How to Optimize the Performance of a Flask Application

Introduction

Flask is a lightweight and flexible web framework for building small to medium-sized applications. It is commonly used in projects ranging from simple personal blogs to more complex applications, such as REST APIs, SaaS platforms, e-commerce websites, and data-driven dashboards.

However, as your application increases in traffic or complexity, you may notice performance bottlenecks. Whether you're building a content management system (CMS), an API for a mobile app, or a real-time data visualization tool, optimizing Flask performance is crucial to delivering a responsive and scalable user experience.

In this tutorial, you will explore techniques and best practices for optimizing the performance of a Flask application.

Prerequisites

A server running Ubuntu and a non-root user with sudo privileges and an enabled firewall. For instructions on how to set this up, please select your distribution from this list and follow our Getting Started with a Server guide. Please make sure you are running a supported version of Ubuntu.
Getting to Know the Linux Command Line For an introduction or refresher on the command line, you can check out this guide on Linux Command Line Primer.
Basic understanding of Python programming.
Python 3.7 or higher is installed on your Ubuntu system. To learn how to run Python scripts on Ubuntu, you can refer to our tutorial on how to run Python scripts on Ubuntu.

Setting up your Flask environment

Ubuntu 24.04 comes with Python 3 by default.

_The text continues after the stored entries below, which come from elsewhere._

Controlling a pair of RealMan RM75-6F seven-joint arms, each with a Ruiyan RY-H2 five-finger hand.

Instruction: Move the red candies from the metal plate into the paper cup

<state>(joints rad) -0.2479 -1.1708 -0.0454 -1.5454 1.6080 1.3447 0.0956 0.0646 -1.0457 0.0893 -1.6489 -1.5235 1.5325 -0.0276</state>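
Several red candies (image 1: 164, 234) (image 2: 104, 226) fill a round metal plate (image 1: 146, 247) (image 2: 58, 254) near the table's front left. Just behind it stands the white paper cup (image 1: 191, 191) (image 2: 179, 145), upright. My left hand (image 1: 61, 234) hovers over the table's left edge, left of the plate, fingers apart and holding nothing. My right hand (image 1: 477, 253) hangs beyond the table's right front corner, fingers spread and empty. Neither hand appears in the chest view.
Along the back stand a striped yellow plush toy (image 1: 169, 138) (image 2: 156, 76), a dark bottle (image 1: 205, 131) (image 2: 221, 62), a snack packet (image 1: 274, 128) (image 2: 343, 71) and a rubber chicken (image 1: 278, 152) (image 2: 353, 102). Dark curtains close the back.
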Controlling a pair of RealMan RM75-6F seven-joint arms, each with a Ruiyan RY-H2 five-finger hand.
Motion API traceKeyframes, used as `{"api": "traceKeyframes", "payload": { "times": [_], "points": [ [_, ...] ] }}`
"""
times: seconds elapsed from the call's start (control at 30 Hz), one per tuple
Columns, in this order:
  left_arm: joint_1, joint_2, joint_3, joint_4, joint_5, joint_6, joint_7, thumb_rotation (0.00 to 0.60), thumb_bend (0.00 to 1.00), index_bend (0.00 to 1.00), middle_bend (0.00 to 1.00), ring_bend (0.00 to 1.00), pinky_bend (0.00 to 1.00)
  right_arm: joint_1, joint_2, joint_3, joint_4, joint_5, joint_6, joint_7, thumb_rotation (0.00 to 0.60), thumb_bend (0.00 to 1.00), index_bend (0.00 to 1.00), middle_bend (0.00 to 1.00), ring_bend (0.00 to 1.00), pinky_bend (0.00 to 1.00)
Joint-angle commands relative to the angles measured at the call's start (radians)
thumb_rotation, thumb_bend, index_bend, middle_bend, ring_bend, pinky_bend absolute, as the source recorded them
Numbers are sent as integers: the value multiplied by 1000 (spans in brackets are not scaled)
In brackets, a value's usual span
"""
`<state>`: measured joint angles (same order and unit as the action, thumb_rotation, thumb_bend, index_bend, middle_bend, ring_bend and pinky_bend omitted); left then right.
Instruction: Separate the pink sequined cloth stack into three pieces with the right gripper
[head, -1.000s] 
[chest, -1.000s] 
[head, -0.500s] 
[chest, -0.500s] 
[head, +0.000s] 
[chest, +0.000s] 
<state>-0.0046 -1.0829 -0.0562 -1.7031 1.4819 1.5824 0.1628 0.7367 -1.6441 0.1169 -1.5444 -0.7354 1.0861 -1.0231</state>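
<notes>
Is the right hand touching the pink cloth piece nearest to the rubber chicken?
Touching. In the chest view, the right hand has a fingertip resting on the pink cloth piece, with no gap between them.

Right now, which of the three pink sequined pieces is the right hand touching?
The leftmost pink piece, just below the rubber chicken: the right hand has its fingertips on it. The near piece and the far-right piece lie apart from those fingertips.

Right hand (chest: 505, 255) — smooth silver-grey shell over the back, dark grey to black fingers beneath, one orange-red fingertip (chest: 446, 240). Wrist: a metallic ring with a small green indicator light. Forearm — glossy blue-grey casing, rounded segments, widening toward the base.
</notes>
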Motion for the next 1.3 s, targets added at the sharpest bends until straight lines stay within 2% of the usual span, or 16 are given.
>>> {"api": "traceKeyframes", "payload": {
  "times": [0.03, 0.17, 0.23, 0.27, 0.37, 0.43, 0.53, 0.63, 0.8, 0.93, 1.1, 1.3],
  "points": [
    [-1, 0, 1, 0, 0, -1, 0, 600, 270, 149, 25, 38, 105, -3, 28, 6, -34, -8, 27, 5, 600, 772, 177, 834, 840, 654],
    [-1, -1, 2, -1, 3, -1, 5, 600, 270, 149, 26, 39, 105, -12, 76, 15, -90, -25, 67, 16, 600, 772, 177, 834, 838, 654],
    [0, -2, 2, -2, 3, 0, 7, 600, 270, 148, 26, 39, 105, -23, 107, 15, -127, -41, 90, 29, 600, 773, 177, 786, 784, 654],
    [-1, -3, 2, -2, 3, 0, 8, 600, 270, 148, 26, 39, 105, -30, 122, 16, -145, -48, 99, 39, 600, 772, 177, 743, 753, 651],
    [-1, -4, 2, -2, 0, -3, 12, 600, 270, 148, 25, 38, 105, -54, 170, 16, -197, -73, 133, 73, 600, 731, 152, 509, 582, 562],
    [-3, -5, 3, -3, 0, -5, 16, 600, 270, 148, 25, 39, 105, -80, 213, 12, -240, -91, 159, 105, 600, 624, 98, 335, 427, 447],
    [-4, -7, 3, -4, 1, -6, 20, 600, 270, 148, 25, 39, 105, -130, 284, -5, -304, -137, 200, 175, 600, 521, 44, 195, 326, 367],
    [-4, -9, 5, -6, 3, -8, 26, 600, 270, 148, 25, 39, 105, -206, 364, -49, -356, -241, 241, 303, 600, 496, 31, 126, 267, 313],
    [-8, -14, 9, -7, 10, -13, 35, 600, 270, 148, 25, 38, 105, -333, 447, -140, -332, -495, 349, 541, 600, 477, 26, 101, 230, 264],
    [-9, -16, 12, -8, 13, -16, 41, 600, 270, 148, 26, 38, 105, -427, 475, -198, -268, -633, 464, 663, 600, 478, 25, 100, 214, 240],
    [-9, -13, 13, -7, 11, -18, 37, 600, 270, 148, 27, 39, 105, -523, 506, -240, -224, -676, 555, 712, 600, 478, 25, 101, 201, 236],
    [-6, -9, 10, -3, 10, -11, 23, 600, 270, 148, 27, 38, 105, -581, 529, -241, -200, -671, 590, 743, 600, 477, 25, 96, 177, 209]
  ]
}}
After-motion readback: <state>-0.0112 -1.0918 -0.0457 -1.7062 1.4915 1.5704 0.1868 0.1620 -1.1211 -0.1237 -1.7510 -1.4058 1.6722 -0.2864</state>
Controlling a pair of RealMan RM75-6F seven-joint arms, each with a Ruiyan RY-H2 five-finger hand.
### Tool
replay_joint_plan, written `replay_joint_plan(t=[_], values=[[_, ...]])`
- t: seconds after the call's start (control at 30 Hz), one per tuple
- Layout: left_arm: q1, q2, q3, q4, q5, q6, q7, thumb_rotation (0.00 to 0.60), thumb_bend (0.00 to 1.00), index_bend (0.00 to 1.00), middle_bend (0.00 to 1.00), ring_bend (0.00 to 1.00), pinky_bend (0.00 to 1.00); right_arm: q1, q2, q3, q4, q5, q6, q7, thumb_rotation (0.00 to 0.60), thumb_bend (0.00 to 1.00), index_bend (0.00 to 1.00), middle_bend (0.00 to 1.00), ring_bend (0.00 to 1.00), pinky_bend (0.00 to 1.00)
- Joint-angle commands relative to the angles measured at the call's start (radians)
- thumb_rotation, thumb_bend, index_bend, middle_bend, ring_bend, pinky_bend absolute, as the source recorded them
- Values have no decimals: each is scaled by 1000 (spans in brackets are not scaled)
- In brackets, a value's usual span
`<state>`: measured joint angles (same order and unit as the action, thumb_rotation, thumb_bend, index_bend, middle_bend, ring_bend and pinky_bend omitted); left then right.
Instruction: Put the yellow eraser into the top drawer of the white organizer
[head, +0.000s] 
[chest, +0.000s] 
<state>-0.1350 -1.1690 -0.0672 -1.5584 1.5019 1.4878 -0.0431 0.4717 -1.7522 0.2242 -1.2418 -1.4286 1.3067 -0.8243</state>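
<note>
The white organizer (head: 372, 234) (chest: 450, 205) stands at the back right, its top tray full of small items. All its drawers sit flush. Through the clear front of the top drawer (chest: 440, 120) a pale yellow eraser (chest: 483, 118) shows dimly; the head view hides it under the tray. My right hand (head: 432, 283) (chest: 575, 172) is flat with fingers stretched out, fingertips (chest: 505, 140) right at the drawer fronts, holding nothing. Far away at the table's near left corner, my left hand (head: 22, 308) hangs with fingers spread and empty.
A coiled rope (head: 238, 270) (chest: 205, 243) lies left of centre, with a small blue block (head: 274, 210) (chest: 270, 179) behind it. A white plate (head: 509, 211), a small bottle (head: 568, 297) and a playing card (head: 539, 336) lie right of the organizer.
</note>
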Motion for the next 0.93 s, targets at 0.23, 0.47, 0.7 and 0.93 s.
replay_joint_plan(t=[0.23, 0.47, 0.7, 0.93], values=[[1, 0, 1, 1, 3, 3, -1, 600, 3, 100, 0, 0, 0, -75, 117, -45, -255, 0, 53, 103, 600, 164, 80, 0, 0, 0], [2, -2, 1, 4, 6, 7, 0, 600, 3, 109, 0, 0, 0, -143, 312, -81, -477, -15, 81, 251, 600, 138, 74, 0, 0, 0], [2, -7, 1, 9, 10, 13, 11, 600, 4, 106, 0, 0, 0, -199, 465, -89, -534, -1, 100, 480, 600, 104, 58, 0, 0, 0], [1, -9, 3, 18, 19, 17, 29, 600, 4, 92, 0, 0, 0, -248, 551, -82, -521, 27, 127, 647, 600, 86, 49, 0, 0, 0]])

Open a terminal and run the following command to double-check your Python 3 installation:

root@ubuntu:~# python3 --version
Python 3.12.3

If Python 3 is already installed on your machine, the above command will return the current version of Python 3 installation. If it is not installed, you can run the following command and get the Python 3 installation:

root@ubuntu:~# sudo apt install python3

Next, you need to install the pip package installer on your system:

root@ubuntu:~# sudo apt install python3-pip

After installing pip, let's install Flask.

You will install Flask via pip. It is recommended to do this in a virtual environment to avoid interference with other packages on your system.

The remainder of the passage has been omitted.